▼

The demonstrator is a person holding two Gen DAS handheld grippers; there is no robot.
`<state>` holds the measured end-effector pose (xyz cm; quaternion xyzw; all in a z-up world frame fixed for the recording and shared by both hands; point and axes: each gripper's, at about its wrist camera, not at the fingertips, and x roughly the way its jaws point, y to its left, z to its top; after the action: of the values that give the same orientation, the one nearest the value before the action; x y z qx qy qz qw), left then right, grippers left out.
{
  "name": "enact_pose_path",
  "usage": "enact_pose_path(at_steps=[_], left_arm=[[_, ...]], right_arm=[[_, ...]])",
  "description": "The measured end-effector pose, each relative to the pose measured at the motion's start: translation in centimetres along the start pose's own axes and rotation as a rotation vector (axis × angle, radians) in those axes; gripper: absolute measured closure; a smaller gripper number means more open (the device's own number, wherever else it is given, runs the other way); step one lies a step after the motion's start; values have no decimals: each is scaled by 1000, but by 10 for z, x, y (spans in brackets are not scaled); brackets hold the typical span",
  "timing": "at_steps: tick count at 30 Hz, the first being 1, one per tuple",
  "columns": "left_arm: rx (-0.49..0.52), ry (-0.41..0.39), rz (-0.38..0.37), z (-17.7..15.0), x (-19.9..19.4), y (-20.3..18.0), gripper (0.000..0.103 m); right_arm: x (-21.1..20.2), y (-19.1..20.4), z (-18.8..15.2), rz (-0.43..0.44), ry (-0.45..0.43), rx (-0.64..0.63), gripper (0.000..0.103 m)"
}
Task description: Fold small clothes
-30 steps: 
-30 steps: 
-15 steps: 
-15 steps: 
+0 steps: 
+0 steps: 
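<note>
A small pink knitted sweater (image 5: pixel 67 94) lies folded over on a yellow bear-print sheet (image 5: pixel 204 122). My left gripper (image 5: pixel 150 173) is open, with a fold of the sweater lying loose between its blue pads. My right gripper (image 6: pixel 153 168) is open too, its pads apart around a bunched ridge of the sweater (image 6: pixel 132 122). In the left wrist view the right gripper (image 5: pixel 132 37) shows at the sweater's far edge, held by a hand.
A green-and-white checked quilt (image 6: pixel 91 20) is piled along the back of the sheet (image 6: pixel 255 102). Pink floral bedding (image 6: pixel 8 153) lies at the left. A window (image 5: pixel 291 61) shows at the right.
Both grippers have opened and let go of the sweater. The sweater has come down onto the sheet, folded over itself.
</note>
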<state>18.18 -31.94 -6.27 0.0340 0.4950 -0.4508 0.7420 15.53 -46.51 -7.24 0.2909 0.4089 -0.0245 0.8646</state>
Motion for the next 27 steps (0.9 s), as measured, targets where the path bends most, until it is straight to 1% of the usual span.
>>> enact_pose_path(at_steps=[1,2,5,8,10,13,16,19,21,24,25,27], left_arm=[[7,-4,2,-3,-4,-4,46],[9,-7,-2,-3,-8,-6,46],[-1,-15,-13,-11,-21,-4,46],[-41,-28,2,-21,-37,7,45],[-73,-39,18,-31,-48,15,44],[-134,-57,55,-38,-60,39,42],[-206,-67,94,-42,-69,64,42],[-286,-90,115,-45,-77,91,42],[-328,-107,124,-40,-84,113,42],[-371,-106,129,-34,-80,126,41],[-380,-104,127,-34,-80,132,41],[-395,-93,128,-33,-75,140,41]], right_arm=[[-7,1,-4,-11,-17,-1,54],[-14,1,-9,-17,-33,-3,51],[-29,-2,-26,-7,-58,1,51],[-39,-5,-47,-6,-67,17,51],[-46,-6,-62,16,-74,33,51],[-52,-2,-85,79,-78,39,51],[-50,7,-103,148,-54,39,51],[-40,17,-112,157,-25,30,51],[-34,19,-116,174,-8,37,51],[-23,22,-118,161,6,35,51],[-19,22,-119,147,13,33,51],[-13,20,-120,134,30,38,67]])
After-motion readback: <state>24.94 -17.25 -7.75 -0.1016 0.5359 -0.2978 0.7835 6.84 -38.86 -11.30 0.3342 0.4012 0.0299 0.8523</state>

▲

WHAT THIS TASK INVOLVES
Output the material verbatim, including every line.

RESULT
The demonstrator is a person holding two Gen DAS handheld grippers; there is no robot.
`<state>` holds the measured end-effector pose (xyz cm; quaternion xyzw; all in a z-up world frame fixed for the recording and shared by both hands; point and axes: each gripper's, at about its wrist camera, not at the fingertips, and x roughly the way its jaws point, y to its left, z to its top; after the action: of the values that give the same orientation, the one nearest the value before the action; x y z qx qy qz qw), left then right, grippers left out.
{
  "name": "enact_pose_path",
  "usage": "enact_pose_path(at_steps=[_], left_arm=[[_, ...]], right_arm=[[_, ...]])",
  "description": "The measured end-effector pose, each relative to the pose measured at the motion's start: translation in centimetres along the start pose's own axes and rotation as a rotation vector (axis × angle, radians) in those axes; gripper: absolute measured closure; a smaller gripper number means more open (the device's own number, wherever else it is given, runs the other way); step one lies a step after the motion's start; values have no decimals: each is scaled by 1000, but by 10 for z, x, y (spans in brackets are not scaled); brackets hold the typical span",
  "timing": "at_steps: tick count at 30 Hz, the first being 1, one per tuple",
  "columns": "left_arm: rx (-0.49..0.52), ry (-0.41..0.39), rz (-0.38..0.37), z (-17.7..15.0), x (-19.9..19.4), y (-20.3..18.0), gripper (0.000..0.103 m); right_arm: x (-21.1..20.2), y (-19.1..20.4), z (-18.8..15.2), rz (-0.43..0.44), ry (-0.45..0.43), rx (-0.64..0.63), gripper (0.000..0.103 m)"
}
Task description: Fold small clothes
-30 steps: 
-30 steps: 
-15 steps: 
-15 steps: 
+0 steps: 
+0 steps: 
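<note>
A small pink knitted sweater (image 5: pixel 67 94) lies folded over on a yellow bear-print sheet (image 5: pixel 204 122). My left gripper (image 5: pixel 150 173) is open, with a fold of the sweater lying loose between its blue pads. My right gripper (image 6: pixel 153 168) is open too, its pads apart around a bunched ridge of the sweater (image 6: pixel 132 122). In the left wrist view the right gripper (image 5: pixel 132 37) shows at the sweater's far edge, held by a hand.
A green-and-white checked quilt (image 6: pixel 91 20) is piled along the back of the sheet (image 6: pixel 255 102). Pink floral bedding (image 6: pixel 8 153) lies at the left. A window (image 5: pixel 291 61) shows at the right.
Both grippers have opened and let go of the sweater. The sweater has come down onto the sheet, folded over itself.
</note>
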<state>18.18 -31.94 -6.27 0.0340 0.4950 -0.4508 0.7420 15.53 -46.51 -7.24 0.2909 0.4089 -0.0245 0.8646</state>
Motion for the next 27 steps (0.9 s), as measured, targets where the path bends most, until it is straight to 1% of the usual span.
>>> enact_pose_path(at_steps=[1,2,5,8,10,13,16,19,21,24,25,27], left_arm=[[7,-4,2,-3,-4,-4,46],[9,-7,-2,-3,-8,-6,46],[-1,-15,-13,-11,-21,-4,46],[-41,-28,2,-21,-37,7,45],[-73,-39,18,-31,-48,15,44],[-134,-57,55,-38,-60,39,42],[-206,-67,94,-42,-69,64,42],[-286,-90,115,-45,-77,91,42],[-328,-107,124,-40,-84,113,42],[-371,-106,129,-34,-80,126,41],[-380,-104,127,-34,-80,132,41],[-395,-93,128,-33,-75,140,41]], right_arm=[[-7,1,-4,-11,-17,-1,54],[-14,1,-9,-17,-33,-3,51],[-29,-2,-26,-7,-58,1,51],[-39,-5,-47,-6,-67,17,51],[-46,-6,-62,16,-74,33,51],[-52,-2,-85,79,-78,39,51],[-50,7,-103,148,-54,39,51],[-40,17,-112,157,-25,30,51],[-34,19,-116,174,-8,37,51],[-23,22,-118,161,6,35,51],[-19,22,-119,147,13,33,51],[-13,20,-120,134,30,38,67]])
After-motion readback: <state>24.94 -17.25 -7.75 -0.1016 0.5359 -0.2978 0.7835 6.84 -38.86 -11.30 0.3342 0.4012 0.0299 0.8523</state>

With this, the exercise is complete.